EXERCISE. Pull every line that holds the word "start" from the entries.
─── RECORDS TO USE ───
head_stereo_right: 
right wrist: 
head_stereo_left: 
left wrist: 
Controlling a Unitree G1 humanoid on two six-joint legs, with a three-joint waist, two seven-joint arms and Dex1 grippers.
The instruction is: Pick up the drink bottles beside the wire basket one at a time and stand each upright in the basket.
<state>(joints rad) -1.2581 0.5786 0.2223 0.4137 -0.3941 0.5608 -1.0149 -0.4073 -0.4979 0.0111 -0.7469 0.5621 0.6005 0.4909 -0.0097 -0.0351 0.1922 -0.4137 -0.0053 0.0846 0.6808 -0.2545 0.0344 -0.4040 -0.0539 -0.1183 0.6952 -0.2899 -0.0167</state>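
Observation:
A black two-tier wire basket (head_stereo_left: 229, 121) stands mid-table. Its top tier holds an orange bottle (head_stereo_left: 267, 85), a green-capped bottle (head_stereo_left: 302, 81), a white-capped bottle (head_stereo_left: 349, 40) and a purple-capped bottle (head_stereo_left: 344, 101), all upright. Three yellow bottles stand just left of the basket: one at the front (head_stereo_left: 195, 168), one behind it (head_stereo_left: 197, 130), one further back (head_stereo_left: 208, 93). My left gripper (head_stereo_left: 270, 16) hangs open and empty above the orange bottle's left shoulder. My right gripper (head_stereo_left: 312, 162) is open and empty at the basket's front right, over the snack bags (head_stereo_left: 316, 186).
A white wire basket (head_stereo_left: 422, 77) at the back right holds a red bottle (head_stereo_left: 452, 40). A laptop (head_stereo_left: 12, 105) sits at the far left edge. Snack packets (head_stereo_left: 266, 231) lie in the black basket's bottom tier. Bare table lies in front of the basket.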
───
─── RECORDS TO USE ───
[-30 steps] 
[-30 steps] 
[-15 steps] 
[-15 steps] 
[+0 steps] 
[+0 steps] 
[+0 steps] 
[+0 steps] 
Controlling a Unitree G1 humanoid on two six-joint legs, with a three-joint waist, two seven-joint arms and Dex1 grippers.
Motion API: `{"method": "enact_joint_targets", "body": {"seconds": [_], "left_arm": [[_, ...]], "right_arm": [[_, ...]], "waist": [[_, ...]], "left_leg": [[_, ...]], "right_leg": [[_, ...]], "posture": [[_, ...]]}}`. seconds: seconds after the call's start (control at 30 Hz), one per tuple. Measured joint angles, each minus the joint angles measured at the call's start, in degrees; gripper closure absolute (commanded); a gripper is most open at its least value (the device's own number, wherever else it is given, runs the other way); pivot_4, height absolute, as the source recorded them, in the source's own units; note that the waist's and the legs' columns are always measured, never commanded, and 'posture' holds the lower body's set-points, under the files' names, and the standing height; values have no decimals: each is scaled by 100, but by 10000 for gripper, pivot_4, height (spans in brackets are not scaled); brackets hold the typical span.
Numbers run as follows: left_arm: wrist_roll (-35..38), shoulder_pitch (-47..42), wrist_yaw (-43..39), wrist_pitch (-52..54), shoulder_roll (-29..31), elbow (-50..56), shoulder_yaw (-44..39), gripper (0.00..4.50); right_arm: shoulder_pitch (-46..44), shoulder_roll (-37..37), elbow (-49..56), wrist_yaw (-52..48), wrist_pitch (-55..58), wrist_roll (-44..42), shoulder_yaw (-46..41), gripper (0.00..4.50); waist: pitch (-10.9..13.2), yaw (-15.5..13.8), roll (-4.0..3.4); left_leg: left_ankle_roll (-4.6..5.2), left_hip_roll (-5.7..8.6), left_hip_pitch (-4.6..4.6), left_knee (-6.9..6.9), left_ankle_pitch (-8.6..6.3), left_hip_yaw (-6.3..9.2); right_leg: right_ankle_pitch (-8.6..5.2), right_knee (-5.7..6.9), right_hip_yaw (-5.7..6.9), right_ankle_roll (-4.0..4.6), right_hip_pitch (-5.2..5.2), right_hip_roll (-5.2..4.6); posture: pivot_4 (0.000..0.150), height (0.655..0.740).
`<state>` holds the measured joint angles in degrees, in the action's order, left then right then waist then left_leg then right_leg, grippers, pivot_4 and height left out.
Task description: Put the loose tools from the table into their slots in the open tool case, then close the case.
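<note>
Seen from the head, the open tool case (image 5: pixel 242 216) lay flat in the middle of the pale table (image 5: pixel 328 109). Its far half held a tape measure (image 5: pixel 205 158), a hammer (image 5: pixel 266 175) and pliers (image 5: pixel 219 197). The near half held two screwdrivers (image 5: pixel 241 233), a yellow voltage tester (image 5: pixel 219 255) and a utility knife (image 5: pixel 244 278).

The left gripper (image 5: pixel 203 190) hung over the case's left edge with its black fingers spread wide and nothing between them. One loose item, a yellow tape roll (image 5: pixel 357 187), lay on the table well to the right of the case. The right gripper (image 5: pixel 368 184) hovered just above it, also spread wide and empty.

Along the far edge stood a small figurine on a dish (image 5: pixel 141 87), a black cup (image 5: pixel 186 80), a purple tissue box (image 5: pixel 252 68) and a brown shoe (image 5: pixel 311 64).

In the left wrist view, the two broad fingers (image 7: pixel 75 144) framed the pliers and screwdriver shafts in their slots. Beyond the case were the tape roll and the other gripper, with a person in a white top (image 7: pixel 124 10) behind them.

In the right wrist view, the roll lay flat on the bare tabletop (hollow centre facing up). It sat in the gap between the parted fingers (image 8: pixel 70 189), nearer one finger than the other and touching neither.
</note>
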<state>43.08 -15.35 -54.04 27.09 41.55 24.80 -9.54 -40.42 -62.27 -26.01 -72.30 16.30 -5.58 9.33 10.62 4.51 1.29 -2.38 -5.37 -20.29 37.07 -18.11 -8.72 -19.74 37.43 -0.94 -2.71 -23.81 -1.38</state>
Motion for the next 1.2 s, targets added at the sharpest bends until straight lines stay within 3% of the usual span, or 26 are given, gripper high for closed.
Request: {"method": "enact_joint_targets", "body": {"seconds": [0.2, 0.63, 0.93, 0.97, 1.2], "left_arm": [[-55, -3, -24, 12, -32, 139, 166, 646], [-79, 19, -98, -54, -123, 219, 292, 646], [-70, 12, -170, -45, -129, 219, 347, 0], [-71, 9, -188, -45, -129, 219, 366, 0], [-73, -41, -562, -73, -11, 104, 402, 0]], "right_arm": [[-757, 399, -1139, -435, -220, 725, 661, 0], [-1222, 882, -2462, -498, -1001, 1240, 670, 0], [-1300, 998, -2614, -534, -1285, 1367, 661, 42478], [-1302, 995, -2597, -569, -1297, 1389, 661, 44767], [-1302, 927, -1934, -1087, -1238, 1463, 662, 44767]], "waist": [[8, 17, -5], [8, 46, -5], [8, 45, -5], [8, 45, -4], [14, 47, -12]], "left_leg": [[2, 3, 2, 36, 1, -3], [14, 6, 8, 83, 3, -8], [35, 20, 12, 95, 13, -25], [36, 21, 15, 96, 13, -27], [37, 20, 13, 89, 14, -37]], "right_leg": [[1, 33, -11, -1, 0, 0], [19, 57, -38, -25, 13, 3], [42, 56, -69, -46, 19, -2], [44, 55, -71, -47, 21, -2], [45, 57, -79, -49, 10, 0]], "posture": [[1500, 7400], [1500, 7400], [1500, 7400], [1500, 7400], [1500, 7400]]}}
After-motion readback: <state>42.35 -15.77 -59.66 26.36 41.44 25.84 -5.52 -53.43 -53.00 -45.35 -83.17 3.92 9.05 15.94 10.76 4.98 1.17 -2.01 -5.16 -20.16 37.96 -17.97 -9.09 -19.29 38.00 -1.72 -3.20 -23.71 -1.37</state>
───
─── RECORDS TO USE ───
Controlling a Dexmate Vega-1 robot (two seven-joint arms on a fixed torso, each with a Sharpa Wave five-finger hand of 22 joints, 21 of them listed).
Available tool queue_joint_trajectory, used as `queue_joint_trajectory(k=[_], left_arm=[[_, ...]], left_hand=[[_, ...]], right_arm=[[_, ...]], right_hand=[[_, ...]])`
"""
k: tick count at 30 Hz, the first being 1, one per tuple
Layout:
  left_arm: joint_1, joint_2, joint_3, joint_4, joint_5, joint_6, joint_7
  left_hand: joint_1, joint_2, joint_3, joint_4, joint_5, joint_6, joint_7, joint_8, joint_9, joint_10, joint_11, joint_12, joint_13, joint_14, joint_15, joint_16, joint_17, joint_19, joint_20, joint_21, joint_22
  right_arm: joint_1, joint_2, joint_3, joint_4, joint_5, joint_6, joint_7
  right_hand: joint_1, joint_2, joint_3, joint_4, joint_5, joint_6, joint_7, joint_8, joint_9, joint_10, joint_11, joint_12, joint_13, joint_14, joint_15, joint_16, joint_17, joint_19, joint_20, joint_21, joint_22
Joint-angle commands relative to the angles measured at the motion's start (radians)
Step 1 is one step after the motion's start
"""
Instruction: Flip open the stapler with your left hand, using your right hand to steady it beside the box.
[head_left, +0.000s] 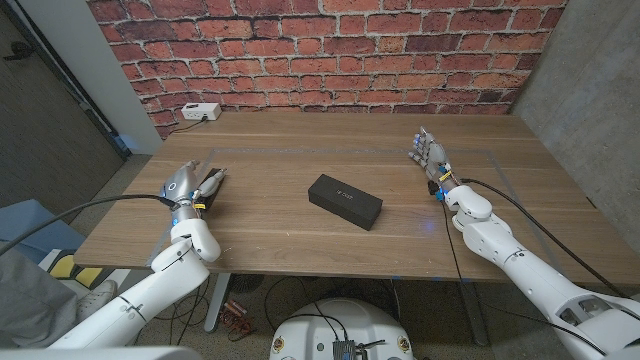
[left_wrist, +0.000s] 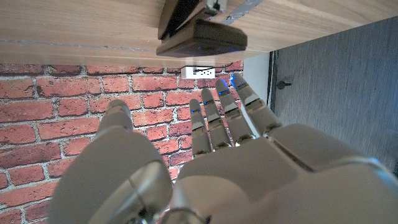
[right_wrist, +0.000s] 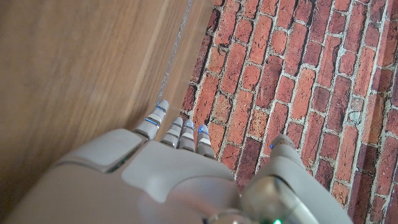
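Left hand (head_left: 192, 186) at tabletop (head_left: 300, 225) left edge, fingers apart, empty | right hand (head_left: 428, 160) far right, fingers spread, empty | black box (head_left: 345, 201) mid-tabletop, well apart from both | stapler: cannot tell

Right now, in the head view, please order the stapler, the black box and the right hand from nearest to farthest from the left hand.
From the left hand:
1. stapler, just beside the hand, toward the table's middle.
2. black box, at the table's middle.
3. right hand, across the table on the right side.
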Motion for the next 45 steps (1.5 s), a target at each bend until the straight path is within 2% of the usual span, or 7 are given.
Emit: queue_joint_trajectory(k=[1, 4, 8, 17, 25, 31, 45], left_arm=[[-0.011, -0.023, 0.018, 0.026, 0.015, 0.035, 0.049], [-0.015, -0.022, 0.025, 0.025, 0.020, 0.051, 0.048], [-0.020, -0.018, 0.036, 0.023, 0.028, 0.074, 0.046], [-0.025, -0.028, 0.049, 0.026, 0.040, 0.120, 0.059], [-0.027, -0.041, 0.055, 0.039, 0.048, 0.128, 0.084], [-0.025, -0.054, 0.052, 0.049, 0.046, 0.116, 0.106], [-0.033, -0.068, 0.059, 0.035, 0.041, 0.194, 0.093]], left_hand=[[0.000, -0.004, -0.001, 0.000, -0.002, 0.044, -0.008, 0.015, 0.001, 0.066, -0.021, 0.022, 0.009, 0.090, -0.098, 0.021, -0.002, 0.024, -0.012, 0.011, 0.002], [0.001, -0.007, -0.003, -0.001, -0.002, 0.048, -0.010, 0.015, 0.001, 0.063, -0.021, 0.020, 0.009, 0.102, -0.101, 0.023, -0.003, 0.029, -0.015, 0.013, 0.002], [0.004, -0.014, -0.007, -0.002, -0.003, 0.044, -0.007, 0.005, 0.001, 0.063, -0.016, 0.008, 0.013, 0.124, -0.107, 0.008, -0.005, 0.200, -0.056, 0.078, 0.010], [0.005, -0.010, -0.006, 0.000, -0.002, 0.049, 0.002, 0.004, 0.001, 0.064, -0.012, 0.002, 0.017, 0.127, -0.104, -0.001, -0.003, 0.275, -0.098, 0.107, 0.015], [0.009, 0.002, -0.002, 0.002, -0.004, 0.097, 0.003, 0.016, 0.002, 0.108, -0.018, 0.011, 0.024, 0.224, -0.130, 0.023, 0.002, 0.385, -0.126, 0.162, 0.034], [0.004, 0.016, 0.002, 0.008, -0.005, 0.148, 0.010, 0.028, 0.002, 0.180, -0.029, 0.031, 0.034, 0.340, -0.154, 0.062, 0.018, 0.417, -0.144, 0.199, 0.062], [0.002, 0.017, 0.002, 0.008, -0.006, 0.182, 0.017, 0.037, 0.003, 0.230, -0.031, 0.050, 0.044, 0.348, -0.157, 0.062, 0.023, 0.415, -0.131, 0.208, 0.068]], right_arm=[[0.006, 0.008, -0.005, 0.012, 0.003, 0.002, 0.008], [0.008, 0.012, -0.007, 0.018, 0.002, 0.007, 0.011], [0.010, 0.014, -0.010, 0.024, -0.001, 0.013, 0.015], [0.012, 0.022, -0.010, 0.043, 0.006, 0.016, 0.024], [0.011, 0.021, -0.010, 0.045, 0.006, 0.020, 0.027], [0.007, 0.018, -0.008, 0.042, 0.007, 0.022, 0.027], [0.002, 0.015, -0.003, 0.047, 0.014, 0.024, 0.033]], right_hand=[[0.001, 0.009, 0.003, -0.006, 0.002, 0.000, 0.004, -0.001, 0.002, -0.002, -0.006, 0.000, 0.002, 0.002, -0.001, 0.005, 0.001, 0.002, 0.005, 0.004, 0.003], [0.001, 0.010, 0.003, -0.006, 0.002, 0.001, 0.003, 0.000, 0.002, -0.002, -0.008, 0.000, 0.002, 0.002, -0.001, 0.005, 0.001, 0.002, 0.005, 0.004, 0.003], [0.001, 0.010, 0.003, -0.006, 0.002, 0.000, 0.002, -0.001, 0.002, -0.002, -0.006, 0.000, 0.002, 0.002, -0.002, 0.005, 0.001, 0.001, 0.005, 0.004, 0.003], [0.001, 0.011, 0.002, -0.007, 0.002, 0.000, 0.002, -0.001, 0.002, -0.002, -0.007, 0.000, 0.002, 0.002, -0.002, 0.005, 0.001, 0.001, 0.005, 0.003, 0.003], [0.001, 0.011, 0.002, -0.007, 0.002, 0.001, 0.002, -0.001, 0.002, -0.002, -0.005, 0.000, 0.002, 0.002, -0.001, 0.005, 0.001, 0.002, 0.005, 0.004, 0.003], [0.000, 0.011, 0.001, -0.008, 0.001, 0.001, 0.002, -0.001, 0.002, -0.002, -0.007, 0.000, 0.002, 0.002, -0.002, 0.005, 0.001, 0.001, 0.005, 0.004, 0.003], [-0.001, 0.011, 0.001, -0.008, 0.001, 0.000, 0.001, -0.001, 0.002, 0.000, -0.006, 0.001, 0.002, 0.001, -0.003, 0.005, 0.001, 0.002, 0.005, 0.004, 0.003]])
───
SOLUTION TO THIS PROBLEM.
Motion API: `{"method": "enact_joint_targets", "body": {"seconds": [_], "left_arm": [[_, ...]], "right_arm": [[_, ...]], "waist": [[_, ...]], "left_leg": [[_, ...]], "right_leg": [[_, ...]], "posture": [[_, ...]]}}`. seconds: seconds after the call's start (control at 30 Hz), one per tuple. Measured joint angles, each minus the joint angles measured at the call's start, in degrees; gripper closure absolute (commanded); a gripper is most open at its least value (the device's own number, wherever else it is given, runs the other way); pivot_4, height absolute, as the source recorded them, in the source's own units; note that the waist's and the legs' columns are always measured, never commanded, and 'posture' holds the lower body's set-points, under the files' names, and the standing height; values have no decimals: each is scaled by 100, but by 10000 for gripper, pivot_4, height (spans in brackets are not scaled); brackets hold the typical span.
Joint-angle commands relative to the angles measured at the motion's start (radians)
Step 1 is one step after the motion's start

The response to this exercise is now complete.